James Hendicott explores the changing fortunes of Korea’s long persecuted canines
It’s Sunday morning in trendy Apgujeong, Seoul, and twenty five year old Hwang Hye Young and her two friends are slurping on their Cappuccinos and mulling over the weeks gossip. They raise their voices every so often, straining to be heard over the equally passionate nattering taking place between their five pampered pooches. Hwang beckons the waiter, ordering a second bowl of strawberry milkshake from the café’s special menu, and passing it swiftly to her enthusiastic pet. ‘We like it here’ she explains as she reaches into her Louis Vuitton handbag for payment, ‘the dogs get a treat too’.
Across town in the working class district of Gangseo Gu, fifty five year old businessman Chun Oh Kyu is tucking into a late breakfast. He went drinking with customers last night, and has settled on a traditional hangover cure: dog soup. Chun sees dog meat the same way your average carnivore sees a steak. ‘We don’t eat pets’ he’s careful to emphasise. Press coverage has made him wary of his Sunday morning ritual, but he’s been eating dog meat since he was a child, and knows this restaurant breeds the animals specifically for eating. Besides, he wouldn’t feel any different if it were any other meat in front of him.
In South Korea, man’s best friend divides opinion in a way that only government attitude towards the Communist North can match. Doggy digestion is a newfound taboo, largely imported over the past couple of decades alongside Hwang’s designer wardrobe and a whole host of other Western influences. Dog meat dates back to harder times on the peninsula, and is still accompanied by other wartime staples such as Silkworm Larvae (a popular boiled snack) and a fondness for foods crammed full of Spam in Seoul’s diners.

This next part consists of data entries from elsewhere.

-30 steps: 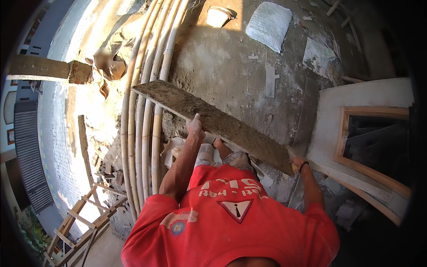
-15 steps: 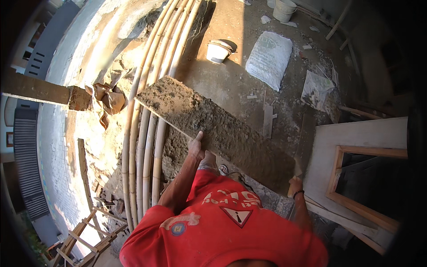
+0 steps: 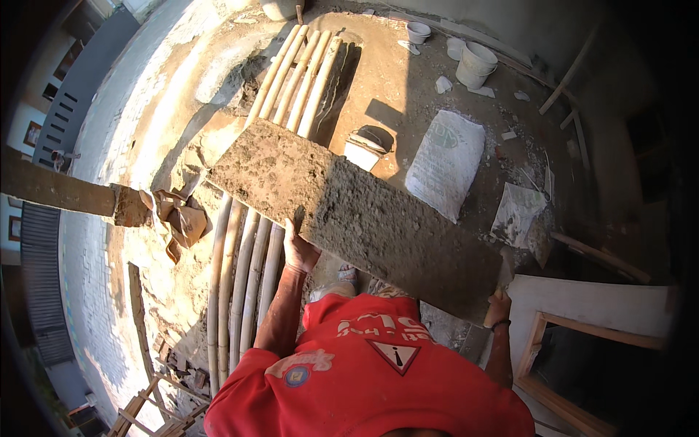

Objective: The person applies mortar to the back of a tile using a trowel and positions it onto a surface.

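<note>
A long flat board caked with grey mortar lies tilted across my front, from upper left to lower right. My left hand grips its near long edge about a third of the way along. My right hand holds the lower right end. I wear a red shirt. One sandalled foot shows under the board.
A bundle of pale bamboo poles lies on the ground beneath the board's left part. A white cement sack, a bucket, white pails, a wooden frame and crumpled brown paper lie around.
The board has swung so its broad mortar face shows fully, and it sits higher and closer in view. Both hands have stayed on it. More of the ground beyond has come into view.
</note>
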A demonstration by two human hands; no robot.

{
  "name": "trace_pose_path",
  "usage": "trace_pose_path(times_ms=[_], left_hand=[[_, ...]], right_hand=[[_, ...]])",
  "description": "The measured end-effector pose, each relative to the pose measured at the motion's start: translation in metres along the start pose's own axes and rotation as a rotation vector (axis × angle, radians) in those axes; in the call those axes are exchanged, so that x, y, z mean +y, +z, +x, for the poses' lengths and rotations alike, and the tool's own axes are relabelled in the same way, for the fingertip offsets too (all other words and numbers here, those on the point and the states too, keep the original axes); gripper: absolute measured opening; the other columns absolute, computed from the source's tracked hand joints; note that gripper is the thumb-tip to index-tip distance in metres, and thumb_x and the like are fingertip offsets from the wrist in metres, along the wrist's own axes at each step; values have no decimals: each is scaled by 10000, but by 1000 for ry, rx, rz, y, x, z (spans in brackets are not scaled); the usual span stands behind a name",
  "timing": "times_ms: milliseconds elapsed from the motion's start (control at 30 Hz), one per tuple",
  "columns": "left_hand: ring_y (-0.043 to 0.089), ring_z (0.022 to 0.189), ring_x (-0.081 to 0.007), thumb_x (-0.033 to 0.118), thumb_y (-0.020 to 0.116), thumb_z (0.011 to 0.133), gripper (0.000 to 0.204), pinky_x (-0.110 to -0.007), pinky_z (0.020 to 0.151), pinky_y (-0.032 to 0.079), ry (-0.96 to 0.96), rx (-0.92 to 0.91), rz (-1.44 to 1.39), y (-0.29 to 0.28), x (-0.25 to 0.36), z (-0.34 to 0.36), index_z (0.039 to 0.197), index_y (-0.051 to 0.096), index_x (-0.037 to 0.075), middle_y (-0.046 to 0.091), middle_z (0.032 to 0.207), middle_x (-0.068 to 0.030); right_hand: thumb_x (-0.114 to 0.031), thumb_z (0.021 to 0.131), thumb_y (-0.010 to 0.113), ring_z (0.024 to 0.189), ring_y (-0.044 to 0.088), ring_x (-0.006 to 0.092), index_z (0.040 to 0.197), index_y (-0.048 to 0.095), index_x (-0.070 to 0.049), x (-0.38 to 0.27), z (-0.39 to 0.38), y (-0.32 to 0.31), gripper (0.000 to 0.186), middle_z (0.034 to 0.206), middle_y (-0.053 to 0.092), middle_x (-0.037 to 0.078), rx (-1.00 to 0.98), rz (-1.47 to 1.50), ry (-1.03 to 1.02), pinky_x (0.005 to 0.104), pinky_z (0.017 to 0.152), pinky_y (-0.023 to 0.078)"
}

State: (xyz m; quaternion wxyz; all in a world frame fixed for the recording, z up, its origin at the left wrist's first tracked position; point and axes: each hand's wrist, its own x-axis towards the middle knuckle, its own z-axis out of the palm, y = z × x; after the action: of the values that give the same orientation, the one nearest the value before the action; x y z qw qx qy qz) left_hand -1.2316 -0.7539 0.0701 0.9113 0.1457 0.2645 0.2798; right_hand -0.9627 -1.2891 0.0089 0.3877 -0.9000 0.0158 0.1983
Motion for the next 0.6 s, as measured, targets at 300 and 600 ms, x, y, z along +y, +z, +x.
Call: trace_pose_path(times_ms=[300,600], left_hand=[[342,1273,-286,647,444,826,726,-555,1011,277,81,130,120,40,22,167,1352,400,149,362,1402,-45],[413,1210,-305,547,473,868,631,-502,1015,301,184,296,32,112,0,335,1307,447,95,445,1336,-92]], right_hand=[[-83,664,568,693,500,139,849,581,31,-129,222,42,217,723,552,26,-120,0,-47,308,650,422],[-94,666,587,643,502,170,767,517,34,-328,515,75,177,653,523,69,-258,-250,-421,364,605,420]])
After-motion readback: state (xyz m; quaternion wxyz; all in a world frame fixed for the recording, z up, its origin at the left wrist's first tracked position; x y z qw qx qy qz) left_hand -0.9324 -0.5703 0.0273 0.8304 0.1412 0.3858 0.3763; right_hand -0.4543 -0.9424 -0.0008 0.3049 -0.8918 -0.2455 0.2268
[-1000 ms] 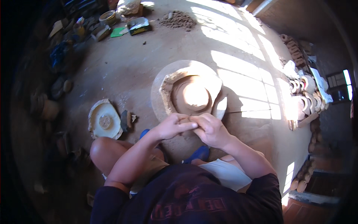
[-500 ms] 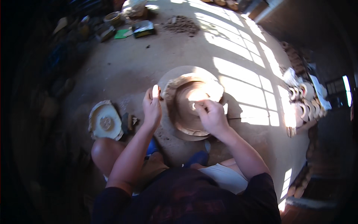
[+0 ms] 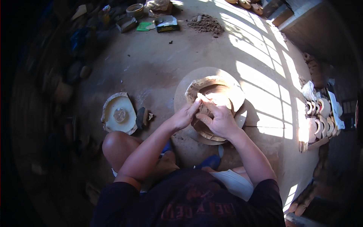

Chun’s parents may very well have depended on his hangover cure to get enough protein in their diets, and – despite Korea’s modern day economic success – Chun sees no reason to change. Hwang, on the other hand, is somewhat embarrassed by the subject.
Chun’s breakfast is, in fact, technically illegal, and he’s finding it increasingly hard to find somewhere to pick it up. ‘This is my third regular restaurant this year’, he explains, ‘it’s getting harder and harder to find’. Despite the decline, eating dog meat is a practice commonly accepted amongst older generations, and the police rarely enforce the law. In fact, an attempt to legalize the butchering of dogs as livestock this April was quickly quashed by angry animal rights protests. An Indian MPs suggestion that stray dogs in New Delhi be sent to Korea for ‘disposal’ was greeted with equal disdain, and even became the root of a minor diplomatic dispute between the two nations.
This newfound awareness – though far from universal – is a sure sign of things to come. This kind of public uproar over dogs has long been levelled at Koreans, but until now the protests have rarely perpetrated by them. Korean culture has a reputation for being stunningly slow to change, but Hwang is typical of a younger generation who are gently bringing in a long awaited change in attitude.
That’s not to say it’s over. The dog’s journey from plate to palate is entrenched in Korean culture: barring a dramatic crackdown, man’s best friend will still be filling Seoul’s soup bowls for some time to come. The shift in thoughts and feelings, however, it clear to see. Dog is going underground, and sooner or later the collective conscious of Korea’s youth will be the death of it. The soup, that is.
As published in K9 Magazine issue 27, March 2009.